I was angry with my foe;
I told it not, my wrath did grow.

Thus unresolved anger is like a time bomb. Unless it is defused, it can destroy your relationship with anyone.

Catharsis

We often see people protesting against injustice, bureaucratic bungling or political favouritism. Police always try to stop their shouting of slogans and marching forward. When it happens protesters might look for other outlets. Giving vent to rage – catharsis – is sometimes extolled as a way of handling anger. However, psychologists present an argument against catharsis. They say ventilating anger is one of the worst ways to cool down. Outbursts of rage typically pump up the emotional brain’s arousal, leaving people angrier than they were before.

Chogyam Trungpa, a Tibetan teacher, says, “Don’t suppress anger, but act on it.” When Rip van Winkle returned home after 20 years, he found that his ill-tempered wife had died of apoplexy. It took a long time for scientists to realise the truth behind the folk wisdom – the person who frequently explodes mentally is emotionally at risk of exploding physically – for apoplexy is a kind of physical explosion, a bursting of a blood vessel in the brain. Anger affects your health leading to high blood pressure and coronary heart diseases.

Anger does not come in isolation. It is associated with other emotions, behaviour and physical reactions. When the person against whom you wish to show anger is in a dominating position, the anger is often expressed indirectly. For instance, when your boss pulls you up, you get angry, but you do not show it. Sometimes you will take it out on someone else below your rank. Those who are above you can shout at you because they are in a dominating position.

Criticism

We often get angry when others criticise us.

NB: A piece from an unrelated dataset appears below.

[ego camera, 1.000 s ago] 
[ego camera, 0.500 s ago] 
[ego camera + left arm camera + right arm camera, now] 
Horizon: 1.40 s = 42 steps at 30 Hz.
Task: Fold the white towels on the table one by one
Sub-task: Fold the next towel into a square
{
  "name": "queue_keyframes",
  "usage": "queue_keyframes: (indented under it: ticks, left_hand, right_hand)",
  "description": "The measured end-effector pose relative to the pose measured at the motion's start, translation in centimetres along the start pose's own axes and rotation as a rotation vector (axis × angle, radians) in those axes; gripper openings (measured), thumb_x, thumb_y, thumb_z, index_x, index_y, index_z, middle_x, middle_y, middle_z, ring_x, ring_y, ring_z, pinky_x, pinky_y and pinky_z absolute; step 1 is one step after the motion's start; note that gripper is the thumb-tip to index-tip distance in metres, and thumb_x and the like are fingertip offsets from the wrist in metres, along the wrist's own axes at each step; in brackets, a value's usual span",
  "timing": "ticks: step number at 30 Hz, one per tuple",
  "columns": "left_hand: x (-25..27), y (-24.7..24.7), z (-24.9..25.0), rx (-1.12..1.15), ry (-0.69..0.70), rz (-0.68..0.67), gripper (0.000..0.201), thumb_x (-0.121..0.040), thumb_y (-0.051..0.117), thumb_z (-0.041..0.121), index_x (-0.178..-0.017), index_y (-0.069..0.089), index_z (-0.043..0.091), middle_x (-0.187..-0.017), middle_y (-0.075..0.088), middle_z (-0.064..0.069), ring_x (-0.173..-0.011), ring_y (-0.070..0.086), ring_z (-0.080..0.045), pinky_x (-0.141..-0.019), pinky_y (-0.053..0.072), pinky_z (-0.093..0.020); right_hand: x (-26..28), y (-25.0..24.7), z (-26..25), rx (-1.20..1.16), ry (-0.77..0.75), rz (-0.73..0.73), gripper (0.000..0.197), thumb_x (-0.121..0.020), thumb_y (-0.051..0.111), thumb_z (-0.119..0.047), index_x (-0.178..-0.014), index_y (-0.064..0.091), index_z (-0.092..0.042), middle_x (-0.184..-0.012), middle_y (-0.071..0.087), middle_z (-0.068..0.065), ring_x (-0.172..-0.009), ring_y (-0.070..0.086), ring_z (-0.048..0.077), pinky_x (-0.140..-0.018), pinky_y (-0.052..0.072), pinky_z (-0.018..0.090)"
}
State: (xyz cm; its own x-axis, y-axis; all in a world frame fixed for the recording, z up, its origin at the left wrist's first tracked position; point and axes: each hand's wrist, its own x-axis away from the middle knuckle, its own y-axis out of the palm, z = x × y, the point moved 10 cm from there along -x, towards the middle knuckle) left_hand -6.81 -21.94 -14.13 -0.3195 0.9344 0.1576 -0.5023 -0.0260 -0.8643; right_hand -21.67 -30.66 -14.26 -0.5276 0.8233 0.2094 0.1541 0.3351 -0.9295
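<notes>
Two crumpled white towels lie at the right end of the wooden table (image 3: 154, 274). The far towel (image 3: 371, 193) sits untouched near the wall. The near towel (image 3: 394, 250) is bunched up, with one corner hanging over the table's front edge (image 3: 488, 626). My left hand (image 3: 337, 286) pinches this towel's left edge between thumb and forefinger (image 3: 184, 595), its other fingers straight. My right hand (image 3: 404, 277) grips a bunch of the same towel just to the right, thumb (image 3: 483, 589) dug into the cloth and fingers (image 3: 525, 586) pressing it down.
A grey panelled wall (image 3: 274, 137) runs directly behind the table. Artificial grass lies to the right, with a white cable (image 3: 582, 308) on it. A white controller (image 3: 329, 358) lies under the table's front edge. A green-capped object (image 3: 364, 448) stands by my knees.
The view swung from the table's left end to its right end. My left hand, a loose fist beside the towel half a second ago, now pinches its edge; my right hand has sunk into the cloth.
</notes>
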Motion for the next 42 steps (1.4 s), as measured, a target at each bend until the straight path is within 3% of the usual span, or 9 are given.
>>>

However, criticism cannot affect your self-esteem which remains independent of others’ opinions. If you lack self-esteem, others can rub you up the wrong way. People respond to criticism in different ways. Some of them immediately mount a counter-attack. By doing so, they may be able to get their critics off their back.

However, the critics will come back with better ammunition. Therefore, you have to respond to your critics appropriately.

There are certain ways to manage your anger. One way is to respond positively to criticism. People criticise you because you are an important person. Another way is to help anger simmer down. Why do you want to waste your energy by being tense and anxious? When others criticise you, try to relax. Anger is a sudden release of energy which can be used for some creative work. Martin Luther said, “When I am angry, I can write, pray and preach well for them my whole temperament is quickened, my understanding sharpened and temptation gone.”

If you learn the art of forgiving, you will not get angry easily. When you feel outraged, you will feel deep pain. When you forgive your opponents and critics, you simply bring fairness into an unfair world. When you forgive, you do a great service to humanity as well.